- [The task]
With pictures removed, print the listing exactly.
_ _ _ _ _ _ _
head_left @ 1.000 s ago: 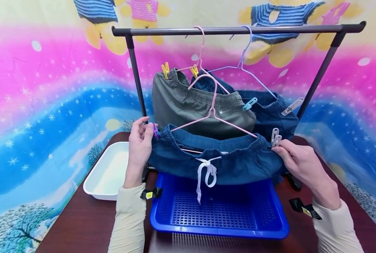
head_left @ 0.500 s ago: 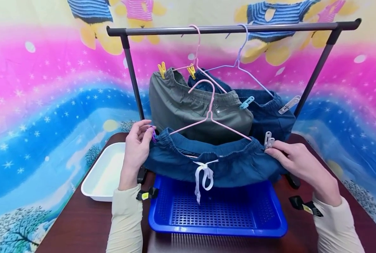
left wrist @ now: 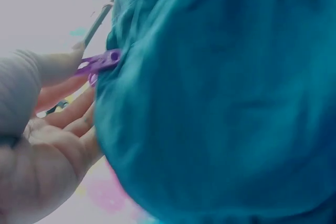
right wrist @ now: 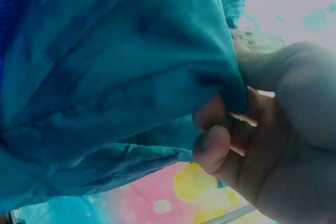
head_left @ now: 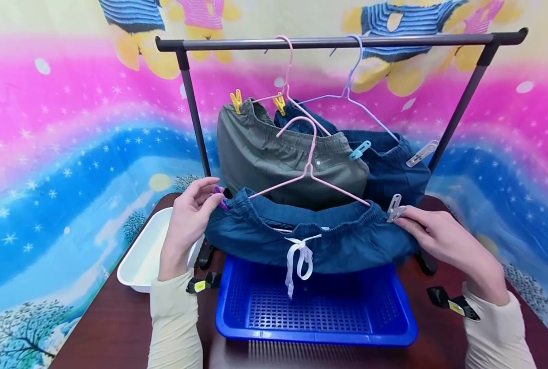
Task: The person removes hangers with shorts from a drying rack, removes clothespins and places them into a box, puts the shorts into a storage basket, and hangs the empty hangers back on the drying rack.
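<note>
Navy drawstring shorts [head_left: 357, 246] hang spread between my hands on a pink hanger [head_left: 308, 169], a white bow [head_left: 301, 256] at their waistband. At the left end of the waistband, my left hand [head_left: 186, 220] pinches a purple clothespin [left wrist: 104, 62] between thumb and fingers. The clothespin's tip overlaps the cloth in the left wrist view. On the other side, my right hand [head_left: 453, 243] pinches a light grey clothespin [head_left: 395, 209] at the waistband's right end. In the right wrist view that clothespin is mostly hidden behind the thumb, and the lower fingers curl beside the cloth.
Behind the held shorts, a black rack [head_left: 237, 44] carries grey-green shorts [head_left: 287, 169] and other navy shorts [head_left: 393, 174], clipped on hangers. Below stands a blue basket [head_left: 315, 335]. A white basin [head_left: 140, 266] sits left on the brown table [head_left: 112, 328].
My left hand has shifted left with the purple clothespin. The shorts and hanger sit slightly lower than a second ago. The right hand keeps its pinch on the grey clothespin.
</note>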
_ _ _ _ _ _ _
- [Answer to the problem]
head_left @ 1.000 s ago: 
head_left @ 0.500 s ago: 
left wrist @ now: 
right wrist @ now: 
head_left @ now: 
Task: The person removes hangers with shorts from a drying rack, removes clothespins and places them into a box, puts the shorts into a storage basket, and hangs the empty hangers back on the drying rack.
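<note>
Navy drawstring shorts [head_left: 357, 246] hang spread between my hands on a pink hanger [head_left: 308, 169], a white bow [head_left: 301, 256] at their waistband. At the left end of the waistband, my left hand [head_left: 186, 220] pinches a purple clothespin [left wrist: 104, 62] between thumb and fingers. The clothespin's tip overlaps the cloth in the left wrist view. On the other side, my right hand [head_left: 453, 243] pinches a light grey clothespin [head_left: 395, 209] at the waistband's right end. In the right wrist view that clothespin is mostly hidden behind the thumb, and the lower fingers curl beside the cloth.
Behind the held shorts, a black rack [head_left: 237, 44] carries grey-green shorts [head_left: 287, 169] and other navy shorts [head_left: 393, 174], clipped on hangers. Below stands a blue basket [head_left: 315, 335]. A white basin [head_left: 140, 266] sits left on the brown table [head_left: 112, 328].
My left hand has shifted left with the purple clothespin. The shorts and hanger sit slightly lower than a second ago. The right hand keeps its pinch on the grey clothespin.
</note>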

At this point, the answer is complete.